Effects of an electronic reminder system on guideline-concordant treatment of psychotic disorders

Results from a pilot feasibility trial

Zeitschrift:
neuropsychiatrie > Ausgabe 4/2016
Autoren:
MD Irina Franke, MSc Sarah Thier, MD PhD Prof. Dr. med. Anita Riecher-Rössler

Summary

Background

Adherence to evidence-based guidelines is essential for the treatment outcome of psychotic disorders. Previous studies showed that IT-supported pathways are able to increase guideline adherence in psychiatric care. This paper describes a pilot study on the development of an electronic recall-reminder-system (RRS) for supporting guideline-adherent treatment in outpatient care of patients with chronic psychotic disorders and analyses its feasibility.

Methods

Guidelines were integrated in the RRS software M.E.M.O.R.E.S. Software training for the staff was provided. We compared the number of conducted vs. guideline-recommended interventions 6 months before and after implementation. Subsequently both the caregivers’ and the patients’ satisfaction with the RRS was evaluated.

Results

Guideline adherence in general was low and the RRS was barely used. After its implementation a significant increase was observed in chemogram-check-ups and diagnostics regarding cardiovascular risks (esp. ECG).
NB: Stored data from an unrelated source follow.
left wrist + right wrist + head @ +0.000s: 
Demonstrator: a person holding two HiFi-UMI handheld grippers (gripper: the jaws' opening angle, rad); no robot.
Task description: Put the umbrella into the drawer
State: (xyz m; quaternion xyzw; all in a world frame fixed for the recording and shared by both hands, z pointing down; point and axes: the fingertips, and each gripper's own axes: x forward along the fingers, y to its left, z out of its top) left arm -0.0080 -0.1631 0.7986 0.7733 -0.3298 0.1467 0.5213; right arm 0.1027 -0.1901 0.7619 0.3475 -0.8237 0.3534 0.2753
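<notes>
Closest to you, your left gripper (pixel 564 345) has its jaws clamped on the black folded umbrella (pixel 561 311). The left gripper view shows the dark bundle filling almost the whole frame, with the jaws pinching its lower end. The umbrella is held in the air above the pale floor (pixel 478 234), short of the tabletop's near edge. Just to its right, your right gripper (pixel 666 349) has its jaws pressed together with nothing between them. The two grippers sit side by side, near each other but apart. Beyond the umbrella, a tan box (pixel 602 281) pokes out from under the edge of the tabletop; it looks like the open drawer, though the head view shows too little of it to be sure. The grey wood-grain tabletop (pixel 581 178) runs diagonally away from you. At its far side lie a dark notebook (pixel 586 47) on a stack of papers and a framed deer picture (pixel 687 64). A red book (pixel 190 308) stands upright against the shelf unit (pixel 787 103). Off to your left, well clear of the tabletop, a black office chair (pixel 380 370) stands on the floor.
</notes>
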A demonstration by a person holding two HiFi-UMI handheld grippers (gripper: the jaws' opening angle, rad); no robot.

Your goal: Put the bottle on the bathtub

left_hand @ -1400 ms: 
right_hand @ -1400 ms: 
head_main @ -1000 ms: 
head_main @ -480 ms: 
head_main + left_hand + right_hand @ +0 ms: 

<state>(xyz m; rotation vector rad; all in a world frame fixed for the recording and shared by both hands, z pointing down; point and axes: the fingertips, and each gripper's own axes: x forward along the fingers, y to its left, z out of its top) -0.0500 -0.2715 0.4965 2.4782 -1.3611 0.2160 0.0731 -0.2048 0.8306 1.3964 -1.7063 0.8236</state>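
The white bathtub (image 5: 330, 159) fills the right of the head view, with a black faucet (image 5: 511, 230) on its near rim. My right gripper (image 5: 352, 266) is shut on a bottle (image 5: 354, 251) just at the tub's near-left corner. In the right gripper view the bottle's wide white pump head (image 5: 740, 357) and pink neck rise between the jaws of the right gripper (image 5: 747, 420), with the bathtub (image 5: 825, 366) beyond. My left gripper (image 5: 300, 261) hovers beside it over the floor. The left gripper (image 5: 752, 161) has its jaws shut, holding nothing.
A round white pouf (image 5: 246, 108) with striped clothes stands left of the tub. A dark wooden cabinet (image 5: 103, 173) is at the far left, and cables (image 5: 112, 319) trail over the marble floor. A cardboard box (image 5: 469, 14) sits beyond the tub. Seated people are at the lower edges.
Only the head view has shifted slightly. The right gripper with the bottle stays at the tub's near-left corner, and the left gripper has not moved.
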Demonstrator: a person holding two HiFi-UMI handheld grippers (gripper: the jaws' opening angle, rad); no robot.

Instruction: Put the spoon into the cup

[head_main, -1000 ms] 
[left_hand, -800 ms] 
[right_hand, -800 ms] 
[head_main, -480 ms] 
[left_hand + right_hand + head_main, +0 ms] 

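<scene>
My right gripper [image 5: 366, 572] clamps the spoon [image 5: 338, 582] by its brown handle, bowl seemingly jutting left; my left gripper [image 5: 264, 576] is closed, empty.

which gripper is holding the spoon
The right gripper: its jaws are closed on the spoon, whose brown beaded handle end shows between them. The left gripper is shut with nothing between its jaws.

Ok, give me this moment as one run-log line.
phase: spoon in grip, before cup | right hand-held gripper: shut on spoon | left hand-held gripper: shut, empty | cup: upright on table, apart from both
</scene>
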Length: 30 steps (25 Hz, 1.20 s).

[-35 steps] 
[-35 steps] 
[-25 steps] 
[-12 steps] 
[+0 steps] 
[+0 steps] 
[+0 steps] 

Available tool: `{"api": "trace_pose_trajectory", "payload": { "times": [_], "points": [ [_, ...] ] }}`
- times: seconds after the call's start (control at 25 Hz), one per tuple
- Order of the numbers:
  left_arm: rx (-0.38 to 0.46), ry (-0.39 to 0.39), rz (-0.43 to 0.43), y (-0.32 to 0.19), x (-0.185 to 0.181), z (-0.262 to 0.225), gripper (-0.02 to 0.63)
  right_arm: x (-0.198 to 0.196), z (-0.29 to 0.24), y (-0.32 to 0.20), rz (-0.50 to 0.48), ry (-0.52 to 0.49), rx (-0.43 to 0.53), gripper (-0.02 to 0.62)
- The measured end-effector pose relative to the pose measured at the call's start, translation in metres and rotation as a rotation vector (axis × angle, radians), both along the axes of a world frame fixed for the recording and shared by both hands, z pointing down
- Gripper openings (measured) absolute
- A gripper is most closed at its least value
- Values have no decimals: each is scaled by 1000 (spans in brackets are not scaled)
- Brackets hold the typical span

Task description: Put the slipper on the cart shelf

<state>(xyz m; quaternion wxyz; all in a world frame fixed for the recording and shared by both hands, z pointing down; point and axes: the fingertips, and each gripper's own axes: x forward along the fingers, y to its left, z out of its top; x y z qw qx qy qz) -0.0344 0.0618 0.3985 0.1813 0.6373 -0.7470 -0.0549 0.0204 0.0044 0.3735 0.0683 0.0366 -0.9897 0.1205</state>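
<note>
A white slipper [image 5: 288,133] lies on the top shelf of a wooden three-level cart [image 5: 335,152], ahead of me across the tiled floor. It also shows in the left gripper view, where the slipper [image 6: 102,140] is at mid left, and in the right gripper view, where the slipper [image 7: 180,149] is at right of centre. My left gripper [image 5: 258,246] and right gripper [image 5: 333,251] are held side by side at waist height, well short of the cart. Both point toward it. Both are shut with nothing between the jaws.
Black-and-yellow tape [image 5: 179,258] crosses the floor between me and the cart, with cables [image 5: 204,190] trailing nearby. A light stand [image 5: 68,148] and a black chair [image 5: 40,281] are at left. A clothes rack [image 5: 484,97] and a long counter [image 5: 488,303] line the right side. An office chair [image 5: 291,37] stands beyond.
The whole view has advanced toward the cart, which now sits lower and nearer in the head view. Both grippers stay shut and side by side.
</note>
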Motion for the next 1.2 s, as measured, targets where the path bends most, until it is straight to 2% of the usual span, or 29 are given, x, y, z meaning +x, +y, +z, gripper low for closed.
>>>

Both patients and professionals described problems with integrating the RRS in their daily routine and questioned the usefulness of the guidelines for chronically ill, although they basically approved its importance and usefulness.

Conclusions

Participants appreciated the idea of supporting guideline adherence with an IT-system, but there seemed to be major obstacles to implementation: caregivers appear to be concerned of being exposed or questioned, technical difficulties might lead to avoidance, and there seems to be a lack of knowledge and awareness about the health risks for individuals with psychotic disorders. Possibly guidelines adapted for the chronically ill would find more acceptance. Technical simplifications and better information should be considered prior to further attempts to implement IT-supported guidelines in order to increase acceptance.